Исходить надо из того, что предмет стоит столько, сколько за него дали, а уплаченные деньги уплачены окончательно, твердо и бесповоротно; стало быть, участок, проданный мне за тысячу реалов плюс два реала постоянного ценза (больше никто за него не давал и не просил) стоил именно столько; с какой же стати с меня требуют еще три тысячи дукатов моих кровных денег?
По законам разума и справедливости, никто не имеет права обогащаться за чужой счет; почему же владельцу участка разрешалось ограбить меня на такую сумму? Ведь участок стал дороже только благодаря мне; значит, и сумма, на которую он подорожал, должна принадлежать мне одному.

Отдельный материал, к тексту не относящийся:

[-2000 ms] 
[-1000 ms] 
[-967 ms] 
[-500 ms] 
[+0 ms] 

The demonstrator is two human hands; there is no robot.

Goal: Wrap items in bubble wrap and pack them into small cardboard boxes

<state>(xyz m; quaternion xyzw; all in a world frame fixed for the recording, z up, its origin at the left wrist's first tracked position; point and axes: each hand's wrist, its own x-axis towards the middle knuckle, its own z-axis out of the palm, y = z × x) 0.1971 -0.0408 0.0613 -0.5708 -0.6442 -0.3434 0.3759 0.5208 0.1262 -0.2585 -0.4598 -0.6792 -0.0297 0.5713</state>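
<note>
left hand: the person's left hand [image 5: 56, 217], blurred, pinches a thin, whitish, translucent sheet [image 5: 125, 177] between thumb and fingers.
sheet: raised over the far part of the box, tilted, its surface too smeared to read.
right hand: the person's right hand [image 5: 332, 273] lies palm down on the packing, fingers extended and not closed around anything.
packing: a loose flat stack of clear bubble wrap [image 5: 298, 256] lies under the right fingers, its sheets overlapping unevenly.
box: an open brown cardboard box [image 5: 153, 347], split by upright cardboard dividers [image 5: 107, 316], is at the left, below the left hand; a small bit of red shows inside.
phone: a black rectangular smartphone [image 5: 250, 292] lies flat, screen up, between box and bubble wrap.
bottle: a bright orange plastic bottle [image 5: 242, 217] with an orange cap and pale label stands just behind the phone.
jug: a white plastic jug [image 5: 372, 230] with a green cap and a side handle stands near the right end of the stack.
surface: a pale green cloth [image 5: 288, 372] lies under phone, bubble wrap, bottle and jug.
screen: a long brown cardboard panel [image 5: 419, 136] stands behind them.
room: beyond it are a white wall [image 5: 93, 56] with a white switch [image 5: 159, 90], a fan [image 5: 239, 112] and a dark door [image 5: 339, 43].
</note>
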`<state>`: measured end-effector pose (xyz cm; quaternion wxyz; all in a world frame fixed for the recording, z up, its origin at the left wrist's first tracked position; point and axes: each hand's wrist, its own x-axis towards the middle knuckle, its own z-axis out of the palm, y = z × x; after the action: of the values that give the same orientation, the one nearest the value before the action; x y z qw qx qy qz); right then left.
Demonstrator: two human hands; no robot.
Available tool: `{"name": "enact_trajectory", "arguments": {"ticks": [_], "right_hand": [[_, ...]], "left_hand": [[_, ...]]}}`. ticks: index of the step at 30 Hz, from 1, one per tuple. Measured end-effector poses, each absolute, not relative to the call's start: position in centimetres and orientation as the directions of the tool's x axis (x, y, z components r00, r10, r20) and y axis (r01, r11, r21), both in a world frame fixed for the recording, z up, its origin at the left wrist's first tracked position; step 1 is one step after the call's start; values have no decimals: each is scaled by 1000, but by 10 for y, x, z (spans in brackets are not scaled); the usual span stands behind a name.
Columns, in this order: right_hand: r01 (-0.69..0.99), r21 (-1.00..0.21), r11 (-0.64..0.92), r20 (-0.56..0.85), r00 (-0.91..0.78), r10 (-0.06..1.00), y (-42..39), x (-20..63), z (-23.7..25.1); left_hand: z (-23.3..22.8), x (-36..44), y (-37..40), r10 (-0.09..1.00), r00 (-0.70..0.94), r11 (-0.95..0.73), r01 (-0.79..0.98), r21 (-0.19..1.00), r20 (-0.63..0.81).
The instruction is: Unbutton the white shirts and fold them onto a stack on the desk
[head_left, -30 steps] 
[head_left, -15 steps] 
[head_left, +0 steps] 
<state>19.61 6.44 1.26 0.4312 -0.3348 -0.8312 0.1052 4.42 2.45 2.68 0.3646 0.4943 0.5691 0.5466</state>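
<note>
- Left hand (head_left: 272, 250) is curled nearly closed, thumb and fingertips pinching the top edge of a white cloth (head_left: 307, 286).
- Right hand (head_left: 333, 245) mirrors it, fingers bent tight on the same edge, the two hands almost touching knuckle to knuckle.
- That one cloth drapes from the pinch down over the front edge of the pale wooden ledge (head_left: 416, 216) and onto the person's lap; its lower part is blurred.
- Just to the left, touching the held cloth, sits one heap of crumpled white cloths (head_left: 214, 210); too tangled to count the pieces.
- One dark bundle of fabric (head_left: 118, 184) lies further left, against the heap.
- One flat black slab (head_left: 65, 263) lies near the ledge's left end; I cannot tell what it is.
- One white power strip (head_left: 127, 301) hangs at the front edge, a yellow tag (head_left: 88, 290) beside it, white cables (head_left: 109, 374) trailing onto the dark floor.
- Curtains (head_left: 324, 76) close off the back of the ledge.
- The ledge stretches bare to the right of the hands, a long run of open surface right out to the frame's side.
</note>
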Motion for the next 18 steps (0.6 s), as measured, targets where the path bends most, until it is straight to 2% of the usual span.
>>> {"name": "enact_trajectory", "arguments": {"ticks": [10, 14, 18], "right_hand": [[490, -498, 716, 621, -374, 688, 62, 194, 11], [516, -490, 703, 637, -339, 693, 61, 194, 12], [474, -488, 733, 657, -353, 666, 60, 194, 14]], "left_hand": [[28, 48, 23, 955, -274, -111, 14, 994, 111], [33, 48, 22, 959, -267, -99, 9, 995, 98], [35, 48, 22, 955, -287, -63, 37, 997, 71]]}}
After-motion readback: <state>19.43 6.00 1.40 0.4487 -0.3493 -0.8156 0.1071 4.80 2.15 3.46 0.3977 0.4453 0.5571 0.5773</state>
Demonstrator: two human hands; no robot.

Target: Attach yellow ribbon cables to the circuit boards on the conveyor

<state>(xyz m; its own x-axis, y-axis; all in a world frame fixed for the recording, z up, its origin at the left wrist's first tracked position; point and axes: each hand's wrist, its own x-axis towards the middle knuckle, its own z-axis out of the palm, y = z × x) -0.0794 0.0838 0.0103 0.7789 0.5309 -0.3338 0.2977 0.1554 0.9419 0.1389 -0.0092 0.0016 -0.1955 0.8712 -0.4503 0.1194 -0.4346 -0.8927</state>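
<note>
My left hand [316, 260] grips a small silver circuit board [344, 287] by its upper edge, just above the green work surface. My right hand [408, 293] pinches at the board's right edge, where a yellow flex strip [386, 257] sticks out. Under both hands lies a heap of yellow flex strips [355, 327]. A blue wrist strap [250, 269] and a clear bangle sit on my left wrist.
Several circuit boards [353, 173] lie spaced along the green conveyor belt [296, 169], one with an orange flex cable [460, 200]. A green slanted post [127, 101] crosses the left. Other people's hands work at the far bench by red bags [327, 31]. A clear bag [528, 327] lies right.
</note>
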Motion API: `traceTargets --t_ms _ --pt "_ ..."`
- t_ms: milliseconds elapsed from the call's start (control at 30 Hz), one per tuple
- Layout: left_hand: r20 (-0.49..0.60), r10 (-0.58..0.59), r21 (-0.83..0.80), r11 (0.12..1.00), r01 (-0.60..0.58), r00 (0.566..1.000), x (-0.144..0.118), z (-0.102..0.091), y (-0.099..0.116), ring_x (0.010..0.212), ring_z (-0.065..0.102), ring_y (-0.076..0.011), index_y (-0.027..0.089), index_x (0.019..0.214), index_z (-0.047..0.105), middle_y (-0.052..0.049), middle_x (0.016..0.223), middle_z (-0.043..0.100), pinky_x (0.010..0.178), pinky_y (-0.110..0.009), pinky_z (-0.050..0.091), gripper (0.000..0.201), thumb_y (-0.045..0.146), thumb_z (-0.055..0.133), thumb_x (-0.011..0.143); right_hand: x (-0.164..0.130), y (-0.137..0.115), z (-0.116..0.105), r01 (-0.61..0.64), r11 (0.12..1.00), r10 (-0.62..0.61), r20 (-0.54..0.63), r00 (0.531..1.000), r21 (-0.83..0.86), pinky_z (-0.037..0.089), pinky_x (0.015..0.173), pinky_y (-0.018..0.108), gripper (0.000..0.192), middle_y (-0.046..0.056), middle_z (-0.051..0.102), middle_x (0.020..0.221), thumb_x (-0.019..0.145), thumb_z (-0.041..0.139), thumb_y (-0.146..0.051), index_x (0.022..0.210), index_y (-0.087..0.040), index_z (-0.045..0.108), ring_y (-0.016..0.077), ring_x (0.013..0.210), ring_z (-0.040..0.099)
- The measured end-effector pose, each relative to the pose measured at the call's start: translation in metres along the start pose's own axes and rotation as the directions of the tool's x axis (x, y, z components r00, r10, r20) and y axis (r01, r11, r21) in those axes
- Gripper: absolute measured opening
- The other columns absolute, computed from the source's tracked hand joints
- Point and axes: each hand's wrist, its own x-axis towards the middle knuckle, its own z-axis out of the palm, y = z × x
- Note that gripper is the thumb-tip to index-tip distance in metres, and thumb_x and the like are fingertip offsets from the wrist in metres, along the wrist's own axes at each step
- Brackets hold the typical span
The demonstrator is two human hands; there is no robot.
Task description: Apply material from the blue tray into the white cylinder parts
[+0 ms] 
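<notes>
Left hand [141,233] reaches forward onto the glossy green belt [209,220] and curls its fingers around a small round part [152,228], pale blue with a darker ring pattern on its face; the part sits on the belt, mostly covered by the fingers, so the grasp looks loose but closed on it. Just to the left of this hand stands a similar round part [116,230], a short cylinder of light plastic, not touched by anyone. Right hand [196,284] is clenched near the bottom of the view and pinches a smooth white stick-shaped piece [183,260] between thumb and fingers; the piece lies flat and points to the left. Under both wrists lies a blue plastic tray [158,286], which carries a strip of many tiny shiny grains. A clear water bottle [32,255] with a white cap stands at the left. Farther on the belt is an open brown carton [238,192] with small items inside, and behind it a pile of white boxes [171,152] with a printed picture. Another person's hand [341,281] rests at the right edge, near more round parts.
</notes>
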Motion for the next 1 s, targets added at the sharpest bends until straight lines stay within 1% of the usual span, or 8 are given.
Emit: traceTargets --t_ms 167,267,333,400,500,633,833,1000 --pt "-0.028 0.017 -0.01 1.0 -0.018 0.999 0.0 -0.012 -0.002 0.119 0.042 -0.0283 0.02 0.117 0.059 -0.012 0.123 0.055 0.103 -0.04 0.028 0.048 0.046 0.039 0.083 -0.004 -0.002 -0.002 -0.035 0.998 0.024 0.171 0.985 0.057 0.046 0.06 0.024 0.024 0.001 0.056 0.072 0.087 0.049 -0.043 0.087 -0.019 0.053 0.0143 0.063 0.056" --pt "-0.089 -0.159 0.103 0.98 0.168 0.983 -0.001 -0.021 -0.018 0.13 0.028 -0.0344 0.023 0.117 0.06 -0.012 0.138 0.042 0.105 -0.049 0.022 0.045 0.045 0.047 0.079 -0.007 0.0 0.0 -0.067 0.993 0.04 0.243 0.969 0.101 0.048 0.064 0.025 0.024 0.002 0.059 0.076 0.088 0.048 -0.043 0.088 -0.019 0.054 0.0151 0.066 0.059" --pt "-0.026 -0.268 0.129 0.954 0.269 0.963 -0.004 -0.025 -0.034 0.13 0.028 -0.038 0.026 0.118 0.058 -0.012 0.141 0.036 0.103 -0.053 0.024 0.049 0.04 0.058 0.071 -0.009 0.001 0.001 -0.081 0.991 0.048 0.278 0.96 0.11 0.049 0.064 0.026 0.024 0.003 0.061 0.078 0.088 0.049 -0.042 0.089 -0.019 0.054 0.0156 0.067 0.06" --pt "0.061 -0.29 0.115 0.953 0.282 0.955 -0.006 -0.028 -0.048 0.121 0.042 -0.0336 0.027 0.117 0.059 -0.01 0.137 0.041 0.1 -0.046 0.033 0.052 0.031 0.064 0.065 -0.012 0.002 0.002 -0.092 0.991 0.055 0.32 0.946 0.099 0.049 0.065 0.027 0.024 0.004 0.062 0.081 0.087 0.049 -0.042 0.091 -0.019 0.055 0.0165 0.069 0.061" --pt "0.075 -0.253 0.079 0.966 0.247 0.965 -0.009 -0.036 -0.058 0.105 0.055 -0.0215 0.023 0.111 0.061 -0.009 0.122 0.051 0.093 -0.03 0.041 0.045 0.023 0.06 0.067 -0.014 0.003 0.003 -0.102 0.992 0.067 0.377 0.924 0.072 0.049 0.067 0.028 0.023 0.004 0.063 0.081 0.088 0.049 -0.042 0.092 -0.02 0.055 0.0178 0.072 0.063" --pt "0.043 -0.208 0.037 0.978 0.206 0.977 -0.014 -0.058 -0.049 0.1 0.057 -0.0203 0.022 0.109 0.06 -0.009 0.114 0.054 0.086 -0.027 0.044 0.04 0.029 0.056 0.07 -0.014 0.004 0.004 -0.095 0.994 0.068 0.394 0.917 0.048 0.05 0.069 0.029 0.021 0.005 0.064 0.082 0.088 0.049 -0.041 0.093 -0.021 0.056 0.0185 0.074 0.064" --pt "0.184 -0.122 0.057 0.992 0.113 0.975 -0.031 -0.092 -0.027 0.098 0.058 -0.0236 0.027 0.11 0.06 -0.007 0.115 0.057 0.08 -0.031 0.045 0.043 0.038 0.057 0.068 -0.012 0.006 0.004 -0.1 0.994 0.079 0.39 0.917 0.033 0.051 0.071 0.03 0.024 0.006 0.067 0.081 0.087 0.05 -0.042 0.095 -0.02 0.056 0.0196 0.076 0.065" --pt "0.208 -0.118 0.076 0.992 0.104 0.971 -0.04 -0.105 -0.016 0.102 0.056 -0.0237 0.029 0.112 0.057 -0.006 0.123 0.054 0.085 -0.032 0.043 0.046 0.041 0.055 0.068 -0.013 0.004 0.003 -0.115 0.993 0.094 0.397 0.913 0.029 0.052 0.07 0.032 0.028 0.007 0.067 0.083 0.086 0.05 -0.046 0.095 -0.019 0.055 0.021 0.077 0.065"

В самом деле, если бы построенное мною на этом участке здание рухнуло, земля осталась бы точно такой же, какой была до застройки, в ту минуту, когда я ее арендовал. Взимать двадцатую часть стоимости дома в виде штрафа за его постройку — это не законный доход, а попросту грабеж.
Это ясно само собой: в тот день, когда я продавал свой дом, в нем могла бы находиться поставленная мной дорогая колонна или статуя, и покупатель дал бы мне за дом со всем его содержимым десять тысяч дукатов; но я мог бы уклониться от выплаты владельцу двадцатой части этой суммы, вывезя прочь статую и продав дом только за тысячу дукатов; ведь мог же я это сделать, и никто ничего бы с меня не взыскивал.
Давайте рассуждать дальше. Предположим, вывезя статую, я снес бы ограду, снял потолочные балки, выломал оконные рамы, испортил стены и привел бы дом в такое состояние, что цена его упала бы с десяти тысяч до сотни дукатов; что же? Я имел бы полное право продать его за эту сумму и не выплачивать двадцатую часть за все то, что было в доме раньше, но что я разрушил и уничтожил. Почему же закон терпит, что проданная недвижимость не рассматривается по частям, а облагается вся целиком?